Presented By O’Reilly and Cloudera

San Jose • London • New York

Make Data Work

March 5–6, 2018: Training
March 6–8, 2018: Tutorials & Conference
San Jose, CA

Data reflections: Making data fast and easy to use without making copies

Tomer Shiran (Dremio), Jacques Nadeau (Dremio)

2:40pm–3:20pm Thursday, March 8, 2018

Big data and data science in the cloud, Data engineering and architecture
Location: 230 C

Average rating:

(5.00, 3 ratings)

Who is this presentation for?

Data engineers and data scientists

Prerequisite knowledge

A basic understanding of database, data warehouse, and data lake concepts

What you'll learn

Explore data reflections, a new approach to making data available that dramatically reduces the need for data copies

Description

Raw data is rarely suitable for business users or data scientists. First, it is typically spread across many systems and may not be be accessible to those who want to consume the data. Second, it is often structured to suit the needs of the application developer, as opposed to the data consumer. Finally, it is usually not readily available in a single system that can magically respond to any analytical query at interactive speed.

In order to make data available, companies develop complex ETL pipelines in which data is copied many times between systems. For example, in order to achieve high performance, a subset of the overall dataset may be copied into a relational data warehouse, and then preaggregated into aggregation tables or external cubes or extracted into BI servers. This leads to tremendous cost and impacts the organization’s agility. It also eliminates the possibility of self-service, because it becomes impossible for a data consumer to know which system and table they should utilize to answer a specific question. As a result, in most enterprises, it can take months to develop a new BI dashboard or machine learning model.
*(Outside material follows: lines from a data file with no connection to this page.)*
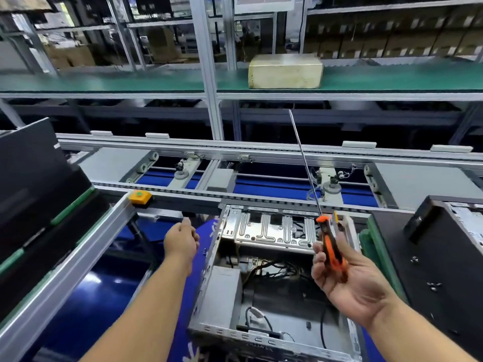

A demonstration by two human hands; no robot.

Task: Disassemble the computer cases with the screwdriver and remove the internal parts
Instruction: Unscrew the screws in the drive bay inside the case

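Note:
An open computer case (251,338) lies in front of me, its side panel off. Inside I see a grey power supply box (222,293), black cables (277,270) and a silver stamped drive bracket (266,228) at the far end. My right hand (347,280) is palm up above the case's right side and holds an orange and black screwdriver (330,246); its long shaft points up and away. My left hand (181,240) hovers left of the case with fingers curled; whether it holds anything is hidden.
A second dark case (444,257) stands at the right. A black panel (34,184) leans at the left on a green-edged pallet. An orange button box (140,197) sits on the conveyor rail. A beige box (285,71) rests on the green shelf behind.

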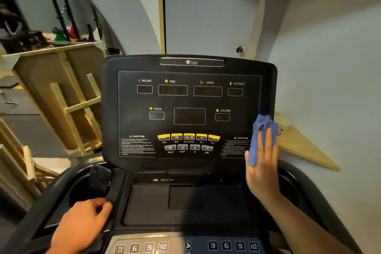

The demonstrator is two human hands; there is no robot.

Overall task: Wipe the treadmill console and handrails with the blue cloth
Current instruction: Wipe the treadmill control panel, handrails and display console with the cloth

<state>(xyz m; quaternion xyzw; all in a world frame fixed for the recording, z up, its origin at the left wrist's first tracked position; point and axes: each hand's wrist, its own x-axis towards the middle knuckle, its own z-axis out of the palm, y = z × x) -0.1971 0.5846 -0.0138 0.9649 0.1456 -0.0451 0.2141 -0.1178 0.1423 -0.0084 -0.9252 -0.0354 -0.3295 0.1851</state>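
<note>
The black treadmill console (188, 99) fills the middle of the view, its displays dark and a row of yellow buttons below them. My right hand (262, 163) presses the crumpled blue cloth (260, 130) flat against the console's lower right edge, over the right caution label. My left hand (82, 222) rests on the left side of the lower tray, fingers curled around the edge beside the left cup holder. The curved black left handrail (44, 196) and the right handrail (313, 189) run down both sides.
A dark phone (100, 179) stands in the left cup holder. Speed and incline number keys (233, 246) line the bottom edge. Wooden frames (68, 99) lean at the left, a wooden board (303, 148) at the right, and a grey wall stands close behind.
</note>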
Tomer Shiran and Jacques Nadeau introduce a new approach called data reflections, which dramatically reduces the need for data copies. When used in conjunction with a cost-based optimizer such as Apache Calcite, data reflections can help accelerate queries without the need for data engineers to manually create data copies or data consumers to interact with different materializations of data to achieve the desired performance. In addition, data reflections provide separation between the logical world, where analysts and data scientists need to curate and transform the model of the data, and and the physical world, where data must be physically optimized in order to enable execution engines to respond to queries in real-time.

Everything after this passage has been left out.